§ What the task asks
Using the material below, return exactly the lines between the one holding "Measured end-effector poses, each" and the one holding "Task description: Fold", inclusive, and no others.

§ Data below
════════════════

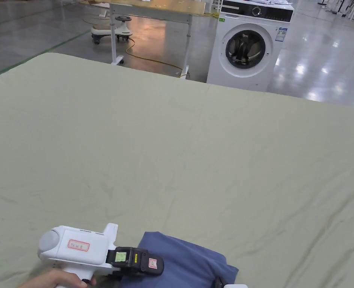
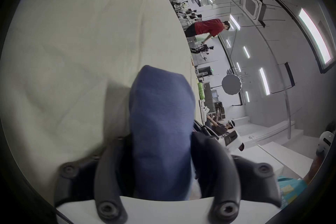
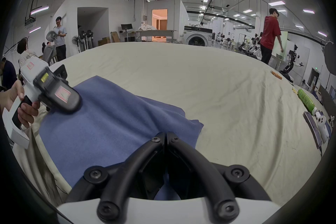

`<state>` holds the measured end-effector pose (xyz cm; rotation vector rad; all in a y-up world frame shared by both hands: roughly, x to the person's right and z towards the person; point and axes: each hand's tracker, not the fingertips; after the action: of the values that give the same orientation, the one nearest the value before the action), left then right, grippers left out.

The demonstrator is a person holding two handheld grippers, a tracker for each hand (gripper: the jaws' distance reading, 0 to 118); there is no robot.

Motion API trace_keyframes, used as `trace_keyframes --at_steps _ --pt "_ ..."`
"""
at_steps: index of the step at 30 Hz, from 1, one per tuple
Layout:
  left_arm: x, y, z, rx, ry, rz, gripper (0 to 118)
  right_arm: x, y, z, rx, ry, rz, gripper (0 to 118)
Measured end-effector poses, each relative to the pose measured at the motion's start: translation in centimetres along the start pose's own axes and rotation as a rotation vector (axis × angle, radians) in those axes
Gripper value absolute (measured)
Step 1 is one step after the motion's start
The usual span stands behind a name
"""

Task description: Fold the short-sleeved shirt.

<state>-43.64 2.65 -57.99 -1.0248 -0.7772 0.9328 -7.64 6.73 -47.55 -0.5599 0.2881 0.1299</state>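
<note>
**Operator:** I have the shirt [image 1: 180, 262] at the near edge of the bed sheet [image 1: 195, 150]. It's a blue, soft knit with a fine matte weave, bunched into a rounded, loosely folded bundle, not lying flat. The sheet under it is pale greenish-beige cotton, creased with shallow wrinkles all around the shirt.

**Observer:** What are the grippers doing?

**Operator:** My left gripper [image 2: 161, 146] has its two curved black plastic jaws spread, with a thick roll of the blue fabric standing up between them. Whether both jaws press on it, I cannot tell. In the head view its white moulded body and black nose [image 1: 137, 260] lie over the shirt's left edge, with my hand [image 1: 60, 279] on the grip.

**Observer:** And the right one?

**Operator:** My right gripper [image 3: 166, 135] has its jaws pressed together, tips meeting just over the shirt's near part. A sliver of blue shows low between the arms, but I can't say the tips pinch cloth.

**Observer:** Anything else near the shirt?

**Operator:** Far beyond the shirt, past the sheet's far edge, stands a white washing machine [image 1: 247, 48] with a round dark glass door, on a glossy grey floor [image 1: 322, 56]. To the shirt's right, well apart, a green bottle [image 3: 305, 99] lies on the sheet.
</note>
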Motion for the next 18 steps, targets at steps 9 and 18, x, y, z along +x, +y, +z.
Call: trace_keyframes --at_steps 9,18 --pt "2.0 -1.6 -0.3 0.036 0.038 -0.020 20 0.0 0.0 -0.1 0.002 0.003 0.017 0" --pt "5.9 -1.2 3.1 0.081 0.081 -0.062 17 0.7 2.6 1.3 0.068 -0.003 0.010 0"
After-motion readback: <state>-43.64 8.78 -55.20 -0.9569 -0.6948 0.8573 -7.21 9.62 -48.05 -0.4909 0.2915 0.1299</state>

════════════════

§ Result below
Measured end-effector poses, each relative to the pose measured at the motion's start: translation in centimetres along the start pose's own axes and rotation as a rotation vector (axis × angle, radians) in those axes
Gripper value absolute (measured)
Step 1 is one step after the motion's start
The usual span stands behind a name
"""

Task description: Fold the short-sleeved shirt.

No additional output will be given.